Shaun's use for this planned digital camera is interesting. He does some community work with a group that goes and visits really out-of-the-way Maori villages for community outreach, and he'd like to bring his digital camera (he's been using his wife's 5MP for the last year), and a little digital printer. The places they're visiting just barely know of the camera. *Maybe* one person in a village has a camera or has seen one before. So he gets great results when he offers to take a photo of someone's family and print it out. They're thrilled, and it's good for trade - he can get fruit or goods for the photo. They don't have money in those villages, but the barter is good.

NOTE to TheJester’s family – we should come back here when TheBoopster is older. The hiking and car camping is fine for families. We encountered lots of seals, and lots of sea kayakers.
The granite in this area is weirdly sheared by the plate tectonics, so it falls off in these huge artificial looking diagonal square chunks. You’ll see what we mean when we upload photos later.
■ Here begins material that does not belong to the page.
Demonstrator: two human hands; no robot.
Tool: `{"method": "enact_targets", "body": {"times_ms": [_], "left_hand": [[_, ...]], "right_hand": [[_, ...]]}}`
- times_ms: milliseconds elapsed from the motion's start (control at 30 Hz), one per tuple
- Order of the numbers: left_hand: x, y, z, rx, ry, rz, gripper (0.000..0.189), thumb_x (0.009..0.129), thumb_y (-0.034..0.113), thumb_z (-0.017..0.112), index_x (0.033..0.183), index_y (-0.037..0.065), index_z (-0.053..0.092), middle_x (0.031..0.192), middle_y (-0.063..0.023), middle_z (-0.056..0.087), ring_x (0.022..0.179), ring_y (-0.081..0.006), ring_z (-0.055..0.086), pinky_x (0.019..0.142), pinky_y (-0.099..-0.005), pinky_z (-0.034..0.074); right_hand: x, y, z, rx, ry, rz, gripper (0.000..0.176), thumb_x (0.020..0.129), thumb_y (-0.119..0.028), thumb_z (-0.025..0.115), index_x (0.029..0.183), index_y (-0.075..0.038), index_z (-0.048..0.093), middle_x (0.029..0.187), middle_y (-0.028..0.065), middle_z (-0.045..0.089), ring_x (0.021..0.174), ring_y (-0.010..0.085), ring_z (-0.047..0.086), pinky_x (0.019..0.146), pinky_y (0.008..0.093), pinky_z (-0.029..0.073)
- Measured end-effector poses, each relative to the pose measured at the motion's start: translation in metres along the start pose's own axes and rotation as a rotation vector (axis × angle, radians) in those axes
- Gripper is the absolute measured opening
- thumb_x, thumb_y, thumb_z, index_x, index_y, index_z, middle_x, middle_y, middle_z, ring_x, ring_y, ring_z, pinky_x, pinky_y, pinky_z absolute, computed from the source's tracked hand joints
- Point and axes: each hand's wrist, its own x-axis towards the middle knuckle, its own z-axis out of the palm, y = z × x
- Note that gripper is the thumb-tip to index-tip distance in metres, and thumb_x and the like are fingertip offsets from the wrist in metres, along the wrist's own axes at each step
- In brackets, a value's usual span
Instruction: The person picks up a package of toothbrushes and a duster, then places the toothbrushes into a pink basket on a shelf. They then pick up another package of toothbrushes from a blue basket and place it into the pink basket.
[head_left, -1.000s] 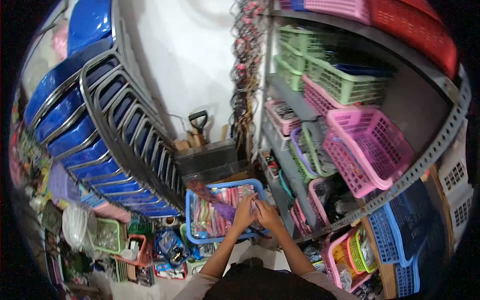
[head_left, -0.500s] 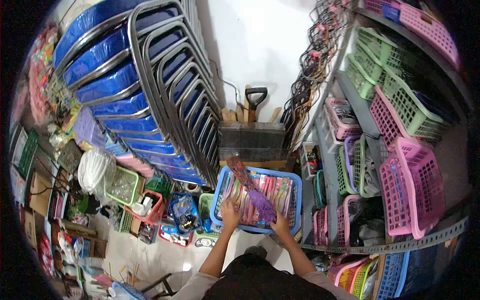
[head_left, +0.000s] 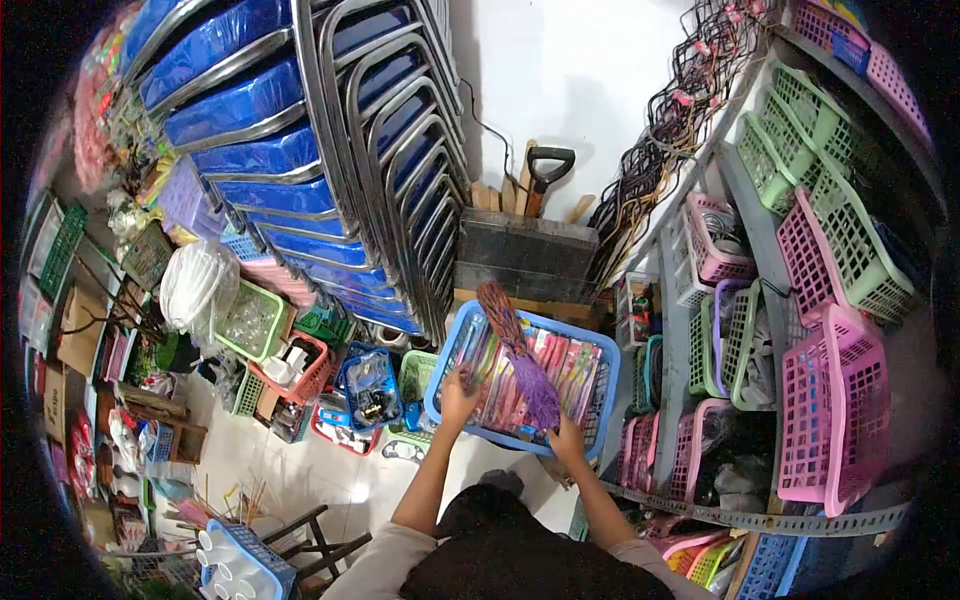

For TheDoro, there’s a backpackers’ boat here in Abel Tasman National Park – it’s in permanent anchorage in a cove called, appropriately enough, "Anchorage". They offer pickups from the beach, a dorm room, dinner and breakfast then off you go tramping again. It seems to have been in permanent anchorage there for years, so we’re hoping it shows up on Google Earth.

Near Abel Tasman Natl. Park, there are these HUGE tidal plains that are exposed when it's low tide (like a 1/4 mile out). There's a nifty eco-friendly pseudo-graffitti that the locals seem to be doing: when the tide is out, they gather up a bunch of fist-sized stones, and spell out letters and symbols on the tidal flats within sight of the road. When the water comes back in, they're a different color from the seabed, and are visible through the water, which is only a foot or so deep. Normally, they're lighter, but once they've been there for a while, they get moss and stuff growing on them, and they become darker than the background seabed. Pretty cool. Also, all seem to be g-rated messages, which probably wouldn't happen in the States.

TheCleric seems to have picked up The Parsley Game (research under the heading "Penn and Teller" and ask TheBoopster’s mom for details). *sigh*. He does, however, seem to think that it can be combined with the Jedi Mind Trick ("I saw you put that on my plate." "No, you didn’t" "Yes, I did." "No, (Jedi finger gesture) you didn’t.") Doesn’t work.

A "dude, blog this conundrum": TheCleric’s meal this evening has a little short corn on the cob, but it’s drowning in the rest of the gravy. One wonders how you eat it without getting gravy everywhere. Too big to spear, too small to just gulp.

We have got to figure out a way to transport home or find in the States some of the Sweet Chili Sauce they have here. It’s really good. Not quite like the asian variants we can get in the states. It’s good, sweet, a bit hot and sour, and really, really good on Fish and Chips.
Which we have been eating regularly. weirdly, the best Fish and Chips so far was a chain restaurant called "Breakers" in Rotorua. It's got a heavy surfer ethos (tables are surfboards, dishes are called things like "the Big Kahuna Burger", etc.) The Fish and Chips there were FANTASTIC.